安定感が向上し、先発投手として頼もしい存在に
2021年ドラフト8位で北海道日本ハムに入団した北山亘基投手。昨季は開幕直後に先発へ転向し6勝を挙げると、今季はここまで6試合で3勝をマーク。4月20日の千葉ロッテ戦でプロ初完封勝利を飾るなど、好調なチームを支える存在となっている。投球成績を昨季と比べてみると、奪三振率が8.19から10.00に上昇。打球が発生しない形で確実にアウトを重ねることで、1イニングあたりの走者の数を示すWHIPも少なくなり、投球の安定感が向上したといえる。
軸となるストレートの投球割合に注目
今回は奪三振が増えた理由を探るべく、投球内容をさらに詳しく見ていきたい。北山投手は全投球の60%程度をストレートが占めるが、イニング別で見ると昨季は徐々に割合が低下していき、7回以降は変化球よりも少なくなっていた。一方で、今季は終盤まで割合がほとんど変わらず、試合を通じてストレート中心のピッチングを貫いている。
終盤まで球威が衰えない
ストレート勝負を続けられるようになった大きな要因は、球威が落ちにくくなったことだ。イニング別でストレートの平均球速を見てみると、昨季は7回以降に序盤と比べて平均2.5キロの球速差があったが、今季はその幅が1.2キロ程度にとどまっている。先述の完封を果たした千葉ロッテ戦では8回に150キロ、9回に153キロを計測。先発投手にとって重要な、スタミナ面の改善が数字に表れている。
直球とフォークの相乗効果で三振を奪う
続いて変化球に目を向けてみよう。球種別の投球割合を見ると、今季はフォークの割合がカーブと同程度まで増えている。カーブはカウントを問わず14%の割合で投じている一方で、フォークは2ストライクに追い込む前の割合が6%程度と低く、追い込んだ後には35%まで上昇するのが特徴だ。このようにフォークを決め球として積極的に使っている点が、昨季とは大きく異なる。

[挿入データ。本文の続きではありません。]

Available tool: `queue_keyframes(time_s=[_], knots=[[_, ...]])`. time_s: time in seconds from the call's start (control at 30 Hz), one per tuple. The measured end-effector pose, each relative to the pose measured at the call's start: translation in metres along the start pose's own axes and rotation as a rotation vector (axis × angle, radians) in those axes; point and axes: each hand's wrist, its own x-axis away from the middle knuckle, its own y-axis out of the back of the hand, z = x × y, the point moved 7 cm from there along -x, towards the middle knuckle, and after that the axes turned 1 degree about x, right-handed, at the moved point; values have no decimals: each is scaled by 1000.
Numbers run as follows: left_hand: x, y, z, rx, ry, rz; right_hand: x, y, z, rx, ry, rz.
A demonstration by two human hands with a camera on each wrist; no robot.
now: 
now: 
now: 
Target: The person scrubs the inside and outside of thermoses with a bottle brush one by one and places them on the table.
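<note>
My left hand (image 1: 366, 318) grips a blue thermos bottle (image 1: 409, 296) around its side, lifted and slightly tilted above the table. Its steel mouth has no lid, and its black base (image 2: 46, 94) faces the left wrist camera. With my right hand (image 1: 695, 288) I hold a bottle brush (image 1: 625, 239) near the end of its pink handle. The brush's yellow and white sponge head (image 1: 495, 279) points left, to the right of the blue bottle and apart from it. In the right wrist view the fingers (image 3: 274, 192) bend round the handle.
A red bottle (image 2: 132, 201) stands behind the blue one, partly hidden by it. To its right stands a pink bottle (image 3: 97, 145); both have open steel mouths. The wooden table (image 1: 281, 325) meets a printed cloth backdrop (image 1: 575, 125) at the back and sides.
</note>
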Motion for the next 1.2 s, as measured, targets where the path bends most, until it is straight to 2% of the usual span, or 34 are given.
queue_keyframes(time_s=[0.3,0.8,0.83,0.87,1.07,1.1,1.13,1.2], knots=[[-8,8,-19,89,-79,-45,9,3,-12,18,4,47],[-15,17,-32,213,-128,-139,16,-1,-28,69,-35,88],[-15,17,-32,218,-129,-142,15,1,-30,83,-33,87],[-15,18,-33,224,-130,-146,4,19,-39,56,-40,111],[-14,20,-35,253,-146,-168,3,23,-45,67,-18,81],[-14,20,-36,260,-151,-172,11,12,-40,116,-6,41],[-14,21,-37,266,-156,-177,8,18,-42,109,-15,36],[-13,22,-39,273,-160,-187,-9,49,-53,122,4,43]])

そして今季の北山投手のフォークは投球割合が増えただけでなく、質も向上している。打者がスイングした際に空振りを奪う確率は、昨季の31.4%から一気に41.5%まで上昇し、リーグ平均を上回った。さらに今季は、ストレートの奪空振り率も平均を大きく上回る水準をマークしている。球威の増した直球と、頼れる決め球。2球種を軸とした組み立てによって、昨季よりもハイペースで奪三振を積み重ねている。
その研究熱心さから 「教授」の愛称でファンに親しまれる北山投手。5月は苦しい投球を強いられる試合もあったが、ここまでの成績を見れば先発としての成長ぶりは誰もが認めるところだろう。今後も一軍のマウンドでブラッシュアップを続け、自身にとってもチームにとっても飛躍の1年とすることができるか。背番号57のピッチングに、今後も注目していきたい。